Summary.Here's a familiar story: a small group of animals living in wooded grasslands began to thrive on the planet in desperation. At first, they occupy a specific ecological location in the landscape, controlled by other species. Then things changed. Animals have found ways to travel to new places. They learn to deal with inadmissibility. They adapt to new food and shelter. They're smart. And they are aggressive.Over the past four centuries, trillions of ants have created a strange and turbulent global society that affects our own.
In the new place, the old restrictions are gone. As populations grow and range expands, these animals demand to occupy more territory, reshaping relationships in each new landscape by exterminating some species and nurturing others. Over time, they have created the largest animal society ever seen on the planet in terms of the number of individuals. At the borders of these societies, they are fighting against the most destructive intra-species conflicts, which are known on Earth in terms of individual deaths.
This may sound like our story: the story of hominin species that lived in tropical Africa millions of years ago and went global.

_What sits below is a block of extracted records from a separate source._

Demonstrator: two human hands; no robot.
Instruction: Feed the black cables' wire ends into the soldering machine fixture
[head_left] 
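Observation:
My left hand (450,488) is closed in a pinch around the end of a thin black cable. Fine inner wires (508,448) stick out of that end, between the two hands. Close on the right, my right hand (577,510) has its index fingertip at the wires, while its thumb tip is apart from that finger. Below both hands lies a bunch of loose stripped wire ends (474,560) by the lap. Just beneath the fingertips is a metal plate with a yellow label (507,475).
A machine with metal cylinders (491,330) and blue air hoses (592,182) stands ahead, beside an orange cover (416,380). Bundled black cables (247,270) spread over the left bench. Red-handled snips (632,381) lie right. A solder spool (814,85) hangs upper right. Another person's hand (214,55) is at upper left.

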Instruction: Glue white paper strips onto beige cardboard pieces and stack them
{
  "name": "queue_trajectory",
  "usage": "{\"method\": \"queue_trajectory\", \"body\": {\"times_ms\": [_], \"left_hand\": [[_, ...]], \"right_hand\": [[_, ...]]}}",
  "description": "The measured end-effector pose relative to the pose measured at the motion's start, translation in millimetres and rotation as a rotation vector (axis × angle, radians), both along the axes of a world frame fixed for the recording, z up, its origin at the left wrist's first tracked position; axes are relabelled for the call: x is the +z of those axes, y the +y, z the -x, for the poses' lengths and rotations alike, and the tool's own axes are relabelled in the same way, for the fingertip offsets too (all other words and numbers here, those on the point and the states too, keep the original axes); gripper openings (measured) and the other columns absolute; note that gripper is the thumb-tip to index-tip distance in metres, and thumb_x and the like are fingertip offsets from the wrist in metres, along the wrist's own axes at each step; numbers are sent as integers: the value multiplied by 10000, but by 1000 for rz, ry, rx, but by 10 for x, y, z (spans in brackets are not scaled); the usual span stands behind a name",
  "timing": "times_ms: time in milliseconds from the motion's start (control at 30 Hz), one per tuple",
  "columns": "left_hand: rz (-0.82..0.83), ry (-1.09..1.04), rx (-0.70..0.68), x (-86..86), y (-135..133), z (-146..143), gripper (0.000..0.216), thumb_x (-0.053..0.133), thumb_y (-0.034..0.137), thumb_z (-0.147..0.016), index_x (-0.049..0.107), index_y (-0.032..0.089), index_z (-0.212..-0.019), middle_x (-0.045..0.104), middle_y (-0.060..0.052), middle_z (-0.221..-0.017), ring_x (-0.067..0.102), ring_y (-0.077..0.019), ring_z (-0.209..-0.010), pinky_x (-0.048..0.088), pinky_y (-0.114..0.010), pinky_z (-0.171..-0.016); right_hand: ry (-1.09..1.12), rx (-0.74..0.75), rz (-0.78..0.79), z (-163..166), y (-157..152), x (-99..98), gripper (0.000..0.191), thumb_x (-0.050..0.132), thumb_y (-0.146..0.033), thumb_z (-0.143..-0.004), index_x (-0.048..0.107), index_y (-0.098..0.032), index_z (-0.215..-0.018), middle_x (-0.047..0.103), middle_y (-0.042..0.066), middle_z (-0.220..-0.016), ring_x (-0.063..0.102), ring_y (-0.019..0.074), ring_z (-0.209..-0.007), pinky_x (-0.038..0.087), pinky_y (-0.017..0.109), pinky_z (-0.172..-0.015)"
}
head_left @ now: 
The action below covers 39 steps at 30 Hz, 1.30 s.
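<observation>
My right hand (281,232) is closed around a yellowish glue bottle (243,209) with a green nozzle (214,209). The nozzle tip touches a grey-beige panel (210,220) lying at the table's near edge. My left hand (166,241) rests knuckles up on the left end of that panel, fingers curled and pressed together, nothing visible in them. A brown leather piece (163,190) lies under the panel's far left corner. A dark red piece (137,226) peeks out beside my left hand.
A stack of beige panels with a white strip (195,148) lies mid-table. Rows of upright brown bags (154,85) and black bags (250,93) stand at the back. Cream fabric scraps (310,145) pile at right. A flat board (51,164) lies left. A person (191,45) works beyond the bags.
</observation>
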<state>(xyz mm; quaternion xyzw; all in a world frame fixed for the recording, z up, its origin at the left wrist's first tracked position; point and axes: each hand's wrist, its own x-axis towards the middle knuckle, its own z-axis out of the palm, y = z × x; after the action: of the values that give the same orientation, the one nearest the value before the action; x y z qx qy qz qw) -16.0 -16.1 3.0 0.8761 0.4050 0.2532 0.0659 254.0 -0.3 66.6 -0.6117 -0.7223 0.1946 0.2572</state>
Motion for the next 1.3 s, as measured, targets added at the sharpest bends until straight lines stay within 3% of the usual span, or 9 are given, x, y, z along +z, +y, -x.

Rather, it tells the story of a colony of ants that lived in Central and South America hundreds of years ago, and who spread across the globe by integrating into European networks of exploration, colonization, and warfare, some of which were even hidden on Spanish galleons in the 16th century, transported from Acapulco to Manila, across the Pacific Ocean. Over the past four centuries, these animals have joined us in globalizing their societies.
Polygamous population of red imported fire ants in the wild at Breckenridge. Austin, Texas, USA. Photo by Alexander Wilder.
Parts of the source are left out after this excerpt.